Il incombe aux intermédiaires concernés d’apprécier si un dispositif transfrontière contient l'un des Marqueurs listés et doit faire l'objet d'une déclaration. Une dispense fondée sur le secret professionnel pouvait être accordée par les Etats Membres. En France, le nouvel article 1649 AE, 4° du code général des impôts prévoit que l'intermédiaire soumis à une obligation de secret professionnel (tel qu'un avocat) peut déclarer le dispositif transfrontière avec l'accord du contribuable. A défaut d'accord, l'intermédiaire soumis au secret professionnel devra notifier soit l'autre intermédiaire en cause, soit le contribuable lui-même pour les informer de leur obligation de déclarer le dispositif.

Lorsque plusieurs intermédiaires participent à la mise en œuvre d'un même dispositif, l'obligation déclarative incombe à chacun d'entre eux à moins qu'ils prouvent que ces informations ont déjà été transmises par un autre intermédiaire.

L'obligation de déclaration incombera au contribuable concerné en cas d'absence ou de dispense des intermédiaires.

Quelles sont les modalités de déclaration ?

Les informations contenues dans la déclaration seront précisées ultérieurement par décret. L'administration devrait également publier des commentaires sur le nouveau dispositif d'ici la fin de l'année. Un premier projet de Bofip devrait être publié pour consultation très prochainement.

Les dispositifs qui seront déclarés alimenteront un registre central européen auquel l'ensemble des Etats membres aura accès.

La Réglementation DAC 6 est applicable à compter du 1er juillet 2020, mais est entrée en vigueur dès le 25 juin 2018. Par conséquent, tous les dispositifs transfrontières devant faire l'objet d'une déclaration, dont la première étape a été mise en œuvre à compter du 25 juin 2018, devront être déclarés auprès de l’administration fiscale française au plus tard le 31 août 2020.

Quels sont les impôts visés ?

La Réglementation DAC 6 s'applique à tous les types de taxes et impôts. Sont exclus la TVA, les droits d'accise et de douanes et les contributions de sécurité sociale.

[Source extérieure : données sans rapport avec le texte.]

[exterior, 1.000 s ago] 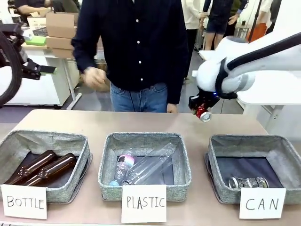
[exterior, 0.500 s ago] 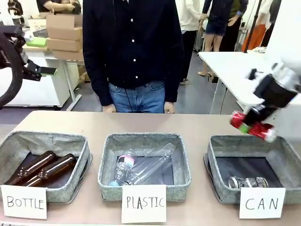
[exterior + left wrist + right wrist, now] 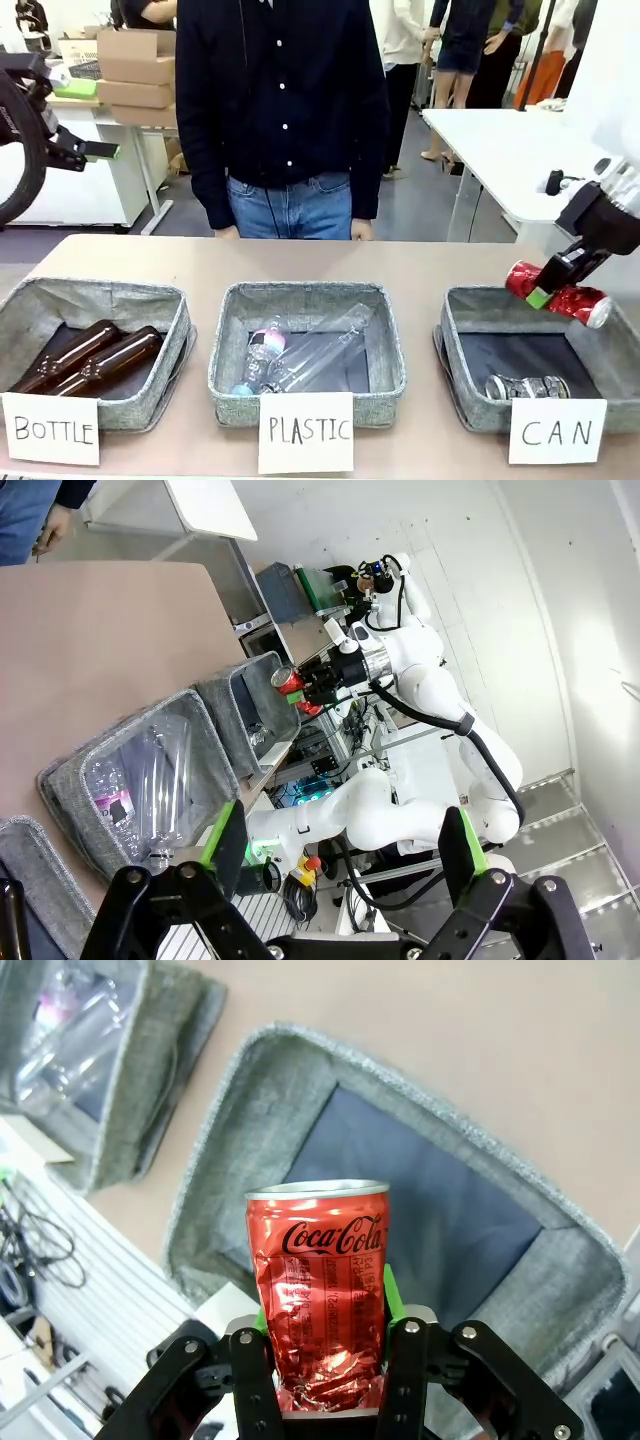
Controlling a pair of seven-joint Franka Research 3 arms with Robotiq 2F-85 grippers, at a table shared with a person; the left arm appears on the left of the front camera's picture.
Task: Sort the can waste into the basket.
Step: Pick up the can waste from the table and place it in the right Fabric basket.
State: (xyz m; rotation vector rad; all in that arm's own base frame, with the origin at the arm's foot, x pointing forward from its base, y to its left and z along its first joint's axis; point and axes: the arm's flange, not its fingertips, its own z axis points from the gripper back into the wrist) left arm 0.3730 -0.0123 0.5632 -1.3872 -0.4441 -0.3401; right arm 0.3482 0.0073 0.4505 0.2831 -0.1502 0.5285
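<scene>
Front faces person; wrists, probably high, share CAN basket (image 3: 560, 1260).

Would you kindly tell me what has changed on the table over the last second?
The right gripper, shut on the dented red metal can, carried it from the table's far edge toward the robot's right and down, over the grey felt basket labelled CAN. The person's hand dropped to the table edge. The dark printed can, the bottles and the open left gripper stayed put.

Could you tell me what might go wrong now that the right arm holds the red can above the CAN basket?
The red can hangs near the basket's back rim, so an early release could drop it onto the table. The right gripper grips only its crumpled end, so it might slip. It could also land on the dark can.
</scene>
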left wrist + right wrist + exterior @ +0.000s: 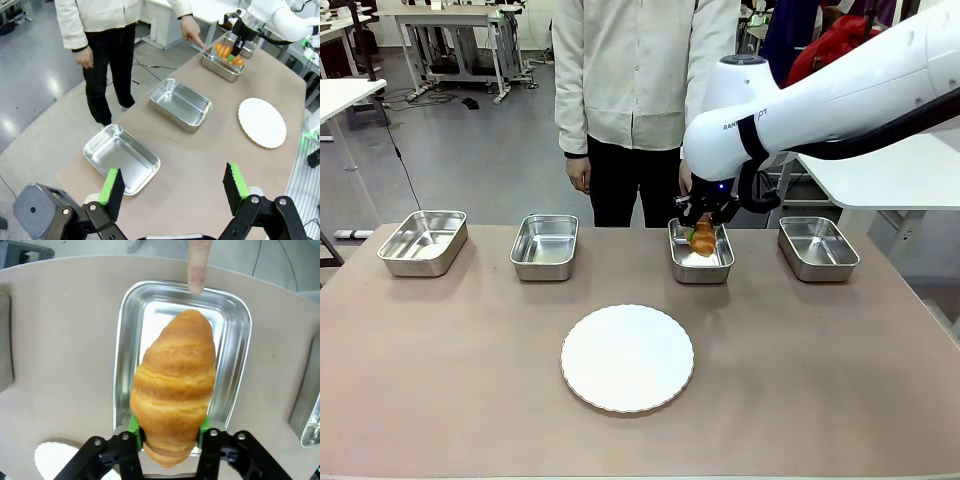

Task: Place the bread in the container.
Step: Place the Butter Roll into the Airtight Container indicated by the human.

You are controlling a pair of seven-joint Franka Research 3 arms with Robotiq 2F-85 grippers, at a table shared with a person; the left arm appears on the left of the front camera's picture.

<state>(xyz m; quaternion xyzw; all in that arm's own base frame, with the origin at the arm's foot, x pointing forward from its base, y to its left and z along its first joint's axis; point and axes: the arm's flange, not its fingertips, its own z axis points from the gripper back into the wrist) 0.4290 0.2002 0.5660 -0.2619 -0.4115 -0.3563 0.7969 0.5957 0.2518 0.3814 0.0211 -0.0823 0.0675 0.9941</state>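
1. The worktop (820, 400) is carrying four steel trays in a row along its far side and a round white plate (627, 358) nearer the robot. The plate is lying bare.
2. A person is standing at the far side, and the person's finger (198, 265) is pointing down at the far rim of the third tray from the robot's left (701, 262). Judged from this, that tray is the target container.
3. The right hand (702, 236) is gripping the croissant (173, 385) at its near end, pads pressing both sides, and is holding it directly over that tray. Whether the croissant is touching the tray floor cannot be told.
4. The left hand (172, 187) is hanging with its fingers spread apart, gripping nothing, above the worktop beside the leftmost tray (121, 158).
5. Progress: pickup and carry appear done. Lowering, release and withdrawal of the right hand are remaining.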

Quelles sont les sanctions ?

Le choix de sanctions effectives proportionnées et dissuasives était laissé aux Etats membres par DAC 6. La France a prévu l'application d'une amende qui ne peut excéder 10 000 euros par manquement. Etant précisé que cette amende ne peut excéder 5 000 euros lorsqu'il s'agit de la première infraction de l'année civile en cours et des trois années précédentes, et que le montant de l'amende appliquée à un même intermédiaire ou à un même contribuable concerné ne peut excéder 100 000 euros par année civile.

Les termes de la Réglementation DAC 6 et tous éventuels commentaires administratifs, devront être analysés avec attention, s'agissant en particulier des modalités de déclaration et d'appréciation des différents marqueurs. Il conviendra également d'être attentif aux modalités de transposition, qui pourront varier selon les différents Etats Membres.